> **Requirement**
A verbatim copy of the listing is the expected output.

> **Data block**
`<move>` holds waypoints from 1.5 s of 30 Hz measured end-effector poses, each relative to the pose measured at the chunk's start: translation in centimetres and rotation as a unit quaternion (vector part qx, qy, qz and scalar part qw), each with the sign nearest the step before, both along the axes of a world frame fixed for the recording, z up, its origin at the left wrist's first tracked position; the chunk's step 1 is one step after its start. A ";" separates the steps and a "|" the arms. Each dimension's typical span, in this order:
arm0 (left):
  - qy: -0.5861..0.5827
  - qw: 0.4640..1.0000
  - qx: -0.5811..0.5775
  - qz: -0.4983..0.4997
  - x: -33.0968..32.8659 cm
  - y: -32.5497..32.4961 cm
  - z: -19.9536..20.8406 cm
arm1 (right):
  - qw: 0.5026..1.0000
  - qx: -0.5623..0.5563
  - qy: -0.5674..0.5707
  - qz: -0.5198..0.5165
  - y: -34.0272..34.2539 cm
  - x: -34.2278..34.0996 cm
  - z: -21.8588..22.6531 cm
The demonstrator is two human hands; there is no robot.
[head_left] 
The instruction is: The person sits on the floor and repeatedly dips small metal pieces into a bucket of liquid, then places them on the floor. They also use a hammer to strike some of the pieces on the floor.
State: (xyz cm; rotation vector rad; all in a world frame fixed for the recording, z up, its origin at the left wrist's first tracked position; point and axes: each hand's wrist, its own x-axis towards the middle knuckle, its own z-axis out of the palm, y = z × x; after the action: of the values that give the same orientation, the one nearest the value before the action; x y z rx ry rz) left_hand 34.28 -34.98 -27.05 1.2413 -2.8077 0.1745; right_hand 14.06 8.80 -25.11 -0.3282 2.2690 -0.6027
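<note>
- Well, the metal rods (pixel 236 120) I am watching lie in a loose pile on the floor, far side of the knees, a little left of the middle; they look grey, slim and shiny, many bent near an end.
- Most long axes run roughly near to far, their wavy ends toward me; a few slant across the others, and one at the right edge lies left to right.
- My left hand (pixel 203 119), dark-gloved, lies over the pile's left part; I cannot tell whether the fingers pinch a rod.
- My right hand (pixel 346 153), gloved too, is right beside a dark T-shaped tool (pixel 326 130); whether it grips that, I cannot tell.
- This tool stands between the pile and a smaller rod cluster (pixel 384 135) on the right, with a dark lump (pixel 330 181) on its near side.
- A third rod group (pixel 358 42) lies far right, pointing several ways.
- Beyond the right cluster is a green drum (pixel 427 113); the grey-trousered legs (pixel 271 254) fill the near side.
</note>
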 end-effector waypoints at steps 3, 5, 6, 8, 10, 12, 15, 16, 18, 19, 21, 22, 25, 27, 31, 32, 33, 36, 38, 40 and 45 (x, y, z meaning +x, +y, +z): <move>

> **Answer to this exercise**
`<move>` holds waypoints from 1.5 s of 30 Hz measured end-effector poses, each relative to the pose measured at the chunk's start: translation in centimetres and rotation as a unit quaternion (vector part qx, qy, qz and scalar part qw), each with the sign nearest the step before, both along the axes of a world frame fixed for the recording, z up, its origin at the left wrist's first tracked position; the chunk's step 1 is one step after its start. A ";" separates the steps and a "|" the arms. Each dimension's typical span, in this order:
arm0 (left):
  - qy: -0.5861..0.5827
  - qw: 0.4640..1.0000
  - qx: -0.5811..0.5775
  - qz: -0.4983..0.4997
  - x: -33.0968..32.8659 cm
  - y: -32.5497..32.4961 cm
  - z: -19.9536..20.8406 cm
arm1 (right):
  - qw: 0.5026..1.0000
  - qx: -0.5623..0.5563
  - qy: -0.5674..0.5707
  - qz: -0.5198..0.5165
  - y: -34.0272..34.2539 cm
  - x: -34.2278..34.0996 cm
  - z: -21.8588..22.6531 cm
The demonstrator is two human hands; there is no robot.
[head_left] 
The instruction is: The person sits on the floor and repeatedly dips small metal pieces into a bucket of liquid, then places them on the floor. They also use a hammer to strike some of the pieces on the floor.
State: (xyz cm; rotation vector rad; all in a world frame fixed for the recording, z up, its origin at the left wrist's first tracked position; point and axes: each hand's wrist, its own x-axis towards the middle knuckle, its own z-axis out of the palm, y = z × x; after the action: of the values that give the same orientation, the one nearest the value before the action; x y z rx ry rz) left_hand 34.28 -34.98 -27.05 1.2413 -2.8077 0.1745; right_hand 14.06 8.80 -25.11 -0.3282 2.2690 -0.6027
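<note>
- Well, the metal rods (pixel 236 120) I am watching lie in a loose pile on the floor, far side of the knees, a little left of the middle; they look grey, slim and shiny, many bent near an end.
- Most long axes run roughly near to far, their wavy ends toward me; a few slant across the others, and one at the right edge lies left to right.
- My left hand (pixel 203 119), dark-gloved, lies over the pile's left part; I cannot tell whether the fingers pinch a rod.
- My right hand (pixel 346 153), gloved too, is right beside a dark T-shaped tool (pixel 326 130); whether it grips that, I cannot tell.
- This tool stands between the pile and a smaller rod cluster (pixel 384 135) on the right, with a dark lump (pixel 330 181) on its near side.
- A third rod group (pixel 358 42) lies far right, pointing several ways.
- Beyond the right cluster is a green drum (pixel 427 113); the grey-trousered legs (pixel 271 254) fill the near side.
</note>
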 end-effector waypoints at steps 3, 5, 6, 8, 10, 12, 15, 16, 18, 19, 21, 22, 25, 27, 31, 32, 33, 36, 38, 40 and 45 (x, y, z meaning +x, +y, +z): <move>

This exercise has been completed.